**What you will do:**
Find the word "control" in the data. Return every line where it appears.

(Stored dataset items)
------------------------------------------------------------------------
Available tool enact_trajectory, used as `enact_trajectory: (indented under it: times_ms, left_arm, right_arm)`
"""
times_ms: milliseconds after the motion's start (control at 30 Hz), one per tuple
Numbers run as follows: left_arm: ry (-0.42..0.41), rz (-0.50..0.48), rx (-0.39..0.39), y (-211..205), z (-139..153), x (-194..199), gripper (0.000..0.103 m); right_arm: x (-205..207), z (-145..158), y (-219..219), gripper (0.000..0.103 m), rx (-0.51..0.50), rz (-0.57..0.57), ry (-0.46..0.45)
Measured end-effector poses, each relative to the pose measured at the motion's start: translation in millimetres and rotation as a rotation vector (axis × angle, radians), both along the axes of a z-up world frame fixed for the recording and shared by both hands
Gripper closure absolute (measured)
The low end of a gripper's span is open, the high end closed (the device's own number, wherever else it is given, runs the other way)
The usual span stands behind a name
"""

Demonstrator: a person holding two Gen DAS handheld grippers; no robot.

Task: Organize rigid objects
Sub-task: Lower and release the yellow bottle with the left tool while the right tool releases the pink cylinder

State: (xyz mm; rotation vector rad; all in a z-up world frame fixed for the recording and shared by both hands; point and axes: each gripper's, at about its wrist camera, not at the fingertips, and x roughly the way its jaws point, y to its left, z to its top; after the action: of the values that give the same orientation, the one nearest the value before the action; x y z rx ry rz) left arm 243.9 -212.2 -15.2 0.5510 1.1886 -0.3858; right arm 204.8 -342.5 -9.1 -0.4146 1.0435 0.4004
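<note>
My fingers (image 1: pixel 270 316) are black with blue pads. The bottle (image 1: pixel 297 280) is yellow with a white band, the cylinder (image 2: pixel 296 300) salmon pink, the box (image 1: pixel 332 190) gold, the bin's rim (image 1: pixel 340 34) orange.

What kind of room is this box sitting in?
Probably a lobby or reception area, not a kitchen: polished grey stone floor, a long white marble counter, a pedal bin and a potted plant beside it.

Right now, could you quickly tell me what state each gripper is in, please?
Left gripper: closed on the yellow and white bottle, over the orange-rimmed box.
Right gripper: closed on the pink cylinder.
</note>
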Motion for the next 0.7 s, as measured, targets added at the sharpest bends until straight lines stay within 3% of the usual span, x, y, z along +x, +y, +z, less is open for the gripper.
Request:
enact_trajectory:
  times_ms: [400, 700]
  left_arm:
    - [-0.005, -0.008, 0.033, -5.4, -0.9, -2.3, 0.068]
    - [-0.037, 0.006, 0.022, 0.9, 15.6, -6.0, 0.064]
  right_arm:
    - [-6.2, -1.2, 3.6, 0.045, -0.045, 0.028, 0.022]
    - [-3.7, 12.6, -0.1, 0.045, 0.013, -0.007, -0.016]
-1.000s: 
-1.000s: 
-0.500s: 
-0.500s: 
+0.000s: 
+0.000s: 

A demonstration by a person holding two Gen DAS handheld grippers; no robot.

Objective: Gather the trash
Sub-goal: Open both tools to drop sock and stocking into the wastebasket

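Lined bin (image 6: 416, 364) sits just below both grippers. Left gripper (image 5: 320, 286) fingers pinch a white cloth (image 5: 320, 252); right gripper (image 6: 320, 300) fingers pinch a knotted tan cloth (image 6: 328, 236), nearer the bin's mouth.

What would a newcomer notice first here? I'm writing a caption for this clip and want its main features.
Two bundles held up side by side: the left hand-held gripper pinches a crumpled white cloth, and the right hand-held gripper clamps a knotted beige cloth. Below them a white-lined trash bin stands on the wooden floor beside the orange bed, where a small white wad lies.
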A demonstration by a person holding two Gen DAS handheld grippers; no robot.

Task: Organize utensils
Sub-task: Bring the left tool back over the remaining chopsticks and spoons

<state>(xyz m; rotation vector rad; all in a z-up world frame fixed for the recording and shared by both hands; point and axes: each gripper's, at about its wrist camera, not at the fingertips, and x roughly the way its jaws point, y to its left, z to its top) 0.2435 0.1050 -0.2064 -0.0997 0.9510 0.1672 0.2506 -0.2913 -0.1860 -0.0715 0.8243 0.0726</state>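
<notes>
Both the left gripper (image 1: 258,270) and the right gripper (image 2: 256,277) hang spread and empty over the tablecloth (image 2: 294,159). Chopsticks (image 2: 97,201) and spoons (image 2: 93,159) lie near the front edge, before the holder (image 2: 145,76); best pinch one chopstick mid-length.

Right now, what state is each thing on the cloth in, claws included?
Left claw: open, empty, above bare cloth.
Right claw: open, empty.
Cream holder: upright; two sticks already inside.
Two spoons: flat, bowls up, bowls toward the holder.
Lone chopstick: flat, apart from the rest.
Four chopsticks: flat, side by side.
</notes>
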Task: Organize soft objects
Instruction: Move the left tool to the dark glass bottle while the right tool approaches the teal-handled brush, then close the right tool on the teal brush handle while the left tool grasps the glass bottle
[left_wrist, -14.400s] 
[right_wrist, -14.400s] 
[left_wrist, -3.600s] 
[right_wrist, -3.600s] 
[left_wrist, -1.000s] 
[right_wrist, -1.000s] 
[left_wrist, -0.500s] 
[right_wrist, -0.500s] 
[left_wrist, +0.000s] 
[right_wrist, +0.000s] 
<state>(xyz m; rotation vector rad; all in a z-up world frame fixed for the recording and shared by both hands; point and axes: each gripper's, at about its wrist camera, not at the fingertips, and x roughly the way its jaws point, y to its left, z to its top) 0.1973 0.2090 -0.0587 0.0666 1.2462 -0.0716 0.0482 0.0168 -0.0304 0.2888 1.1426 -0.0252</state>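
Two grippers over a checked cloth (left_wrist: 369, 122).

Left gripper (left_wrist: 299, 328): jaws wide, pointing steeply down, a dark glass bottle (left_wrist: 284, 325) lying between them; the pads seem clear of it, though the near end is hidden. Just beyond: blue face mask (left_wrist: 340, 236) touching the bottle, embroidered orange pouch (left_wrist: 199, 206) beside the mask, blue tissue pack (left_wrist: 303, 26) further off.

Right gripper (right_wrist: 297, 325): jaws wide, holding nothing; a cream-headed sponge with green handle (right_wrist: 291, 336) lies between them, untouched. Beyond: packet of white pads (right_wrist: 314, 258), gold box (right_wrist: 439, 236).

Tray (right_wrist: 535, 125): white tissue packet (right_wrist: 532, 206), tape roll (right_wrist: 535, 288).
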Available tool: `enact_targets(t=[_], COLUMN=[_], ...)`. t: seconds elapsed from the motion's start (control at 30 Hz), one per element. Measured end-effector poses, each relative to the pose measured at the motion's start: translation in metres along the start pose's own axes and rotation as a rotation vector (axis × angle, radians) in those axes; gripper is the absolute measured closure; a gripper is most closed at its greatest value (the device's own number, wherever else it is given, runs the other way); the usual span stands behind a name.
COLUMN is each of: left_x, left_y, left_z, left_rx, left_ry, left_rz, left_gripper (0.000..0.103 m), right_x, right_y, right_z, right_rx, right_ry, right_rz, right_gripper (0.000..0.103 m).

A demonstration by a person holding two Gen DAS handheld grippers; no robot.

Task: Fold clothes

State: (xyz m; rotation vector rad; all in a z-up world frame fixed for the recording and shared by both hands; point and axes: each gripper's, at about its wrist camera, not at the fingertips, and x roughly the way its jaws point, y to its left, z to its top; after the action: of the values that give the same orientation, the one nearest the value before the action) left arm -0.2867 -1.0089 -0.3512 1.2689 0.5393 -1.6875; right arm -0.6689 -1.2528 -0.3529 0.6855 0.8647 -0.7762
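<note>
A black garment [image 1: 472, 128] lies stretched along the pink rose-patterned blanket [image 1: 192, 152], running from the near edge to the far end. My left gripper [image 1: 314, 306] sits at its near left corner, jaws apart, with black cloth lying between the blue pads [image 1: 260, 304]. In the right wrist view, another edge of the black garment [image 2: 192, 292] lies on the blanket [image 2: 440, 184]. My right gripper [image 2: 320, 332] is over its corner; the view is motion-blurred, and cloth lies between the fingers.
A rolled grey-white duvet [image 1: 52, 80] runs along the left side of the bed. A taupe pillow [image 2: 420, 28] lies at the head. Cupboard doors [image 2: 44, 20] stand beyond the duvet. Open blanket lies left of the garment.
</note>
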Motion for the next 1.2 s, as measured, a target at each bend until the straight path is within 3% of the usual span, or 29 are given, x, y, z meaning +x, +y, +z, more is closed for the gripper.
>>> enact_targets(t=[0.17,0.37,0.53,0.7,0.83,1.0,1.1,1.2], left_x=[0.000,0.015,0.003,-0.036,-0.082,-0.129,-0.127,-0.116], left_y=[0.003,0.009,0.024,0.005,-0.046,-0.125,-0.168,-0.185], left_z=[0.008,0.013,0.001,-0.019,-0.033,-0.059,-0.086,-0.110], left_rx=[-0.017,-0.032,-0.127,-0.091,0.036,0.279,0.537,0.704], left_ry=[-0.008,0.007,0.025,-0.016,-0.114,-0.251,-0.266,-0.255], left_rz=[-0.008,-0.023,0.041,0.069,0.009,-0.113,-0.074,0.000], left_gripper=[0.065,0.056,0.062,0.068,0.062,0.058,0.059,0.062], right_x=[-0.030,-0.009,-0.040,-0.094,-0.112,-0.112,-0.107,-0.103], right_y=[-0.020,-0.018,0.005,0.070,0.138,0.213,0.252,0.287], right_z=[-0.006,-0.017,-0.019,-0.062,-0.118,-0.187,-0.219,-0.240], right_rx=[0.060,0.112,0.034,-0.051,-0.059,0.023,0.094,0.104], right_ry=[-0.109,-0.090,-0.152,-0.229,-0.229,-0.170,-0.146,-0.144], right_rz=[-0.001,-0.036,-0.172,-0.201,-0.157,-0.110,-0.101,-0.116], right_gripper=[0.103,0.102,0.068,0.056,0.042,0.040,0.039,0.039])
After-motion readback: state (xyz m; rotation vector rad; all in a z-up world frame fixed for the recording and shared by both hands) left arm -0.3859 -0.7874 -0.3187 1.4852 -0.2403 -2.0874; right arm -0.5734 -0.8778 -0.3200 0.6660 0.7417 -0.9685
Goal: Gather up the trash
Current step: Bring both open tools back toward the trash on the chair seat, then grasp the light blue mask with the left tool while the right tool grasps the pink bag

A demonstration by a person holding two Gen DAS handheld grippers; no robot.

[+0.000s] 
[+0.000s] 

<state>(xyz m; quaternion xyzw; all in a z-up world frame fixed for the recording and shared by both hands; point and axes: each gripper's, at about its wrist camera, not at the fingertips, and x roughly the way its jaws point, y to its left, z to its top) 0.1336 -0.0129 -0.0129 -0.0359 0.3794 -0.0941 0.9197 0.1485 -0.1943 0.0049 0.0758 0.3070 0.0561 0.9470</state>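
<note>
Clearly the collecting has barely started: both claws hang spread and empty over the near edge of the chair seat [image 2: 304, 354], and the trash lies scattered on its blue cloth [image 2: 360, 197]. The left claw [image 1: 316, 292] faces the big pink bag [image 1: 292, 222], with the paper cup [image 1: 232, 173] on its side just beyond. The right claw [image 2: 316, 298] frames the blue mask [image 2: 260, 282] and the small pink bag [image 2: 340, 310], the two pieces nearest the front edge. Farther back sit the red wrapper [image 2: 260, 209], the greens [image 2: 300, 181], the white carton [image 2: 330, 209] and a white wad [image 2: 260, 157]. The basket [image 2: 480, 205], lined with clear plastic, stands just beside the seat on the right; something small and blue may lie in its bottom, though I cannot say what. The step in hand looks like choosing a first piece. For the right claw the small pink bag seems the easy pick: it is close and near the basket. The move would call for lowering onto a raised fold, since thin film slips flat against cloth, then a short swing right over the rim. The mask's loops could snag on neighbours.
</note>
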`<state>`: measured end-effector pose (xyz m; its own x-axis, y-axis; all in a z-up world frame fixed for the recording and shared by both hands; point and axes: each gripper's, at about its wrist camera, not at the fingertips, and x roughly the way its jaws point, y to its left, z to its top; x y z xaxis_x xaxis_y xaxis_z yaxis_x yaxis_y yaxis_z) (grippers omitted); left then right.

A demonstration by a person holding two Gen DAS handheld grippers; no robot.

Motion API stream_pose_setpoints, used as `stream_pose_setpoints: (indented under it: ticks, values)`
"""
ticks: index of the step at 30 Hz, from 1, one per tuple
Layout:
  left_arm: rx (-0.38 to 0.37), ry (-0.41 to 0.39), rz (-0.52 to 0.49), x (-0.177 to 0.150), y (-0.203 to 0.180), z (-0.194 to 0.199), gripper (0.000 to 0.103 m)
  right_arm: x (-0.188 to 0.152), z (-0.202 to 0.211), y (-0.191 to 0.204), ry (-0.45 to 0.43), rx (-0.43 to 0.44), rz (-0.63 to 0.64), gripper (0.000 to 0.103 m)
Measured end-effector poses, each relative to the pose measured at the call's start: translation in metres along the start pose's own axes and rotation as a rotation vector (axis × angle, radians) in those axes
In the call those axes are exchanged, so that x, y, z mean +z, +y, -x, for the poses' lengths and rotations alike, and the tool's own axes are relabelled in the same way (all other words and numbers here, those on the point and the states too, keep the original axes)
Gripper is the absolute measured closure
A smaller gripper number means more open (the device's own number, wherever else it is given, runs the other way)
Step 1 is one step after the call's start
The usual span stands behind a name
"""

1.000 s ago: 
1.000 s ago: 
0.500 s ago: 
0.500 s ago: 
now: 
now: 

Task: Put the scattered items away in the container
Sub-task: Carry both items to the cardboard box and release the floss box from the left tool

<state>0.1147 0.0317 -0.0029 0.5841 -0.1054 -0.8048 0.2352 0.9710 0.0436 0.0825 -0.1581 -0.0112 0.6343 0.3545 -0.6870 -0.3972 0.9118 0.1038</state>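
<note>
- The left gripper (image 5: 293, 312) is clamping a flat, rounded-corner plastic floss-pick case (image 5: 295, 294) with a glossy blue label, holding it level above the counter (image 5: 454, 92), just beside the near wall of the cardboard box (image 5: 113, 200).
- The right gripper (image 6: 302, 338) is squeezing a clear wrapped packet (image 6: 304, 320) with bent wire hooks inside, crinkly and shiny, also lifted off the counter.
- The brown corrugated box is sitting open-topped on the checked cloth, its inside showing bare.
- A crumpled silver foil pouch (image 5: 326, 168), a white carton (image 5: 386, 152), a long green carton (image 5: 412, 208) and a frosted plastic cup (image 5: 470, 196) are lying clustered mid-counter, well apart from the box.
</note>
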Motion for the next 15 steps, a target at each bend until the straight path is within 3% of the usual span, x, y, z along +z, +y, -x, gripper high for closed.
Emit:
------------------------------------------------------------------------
**Output below:**
times_ms: milliseconds after the motion's start (control at 30 Hz), one per tuple
Available tool: `enact_targets(t=[_], COLUMN=[_], ...)`. t: seconds elapsed from the motion's start (control at 30 Hz), one per element. Measured end-effector poses, each relative to the pose measured at the motion's start: translation in metres along the start pose's own axes and rotation as a rotation vector (axis × angle, radians) in those axes; gripper is the absolute measured closure; a gripper is most closed at its greatest value (the device's own number, wherever else it is given, runs the other way); the usual span stands behind a name.

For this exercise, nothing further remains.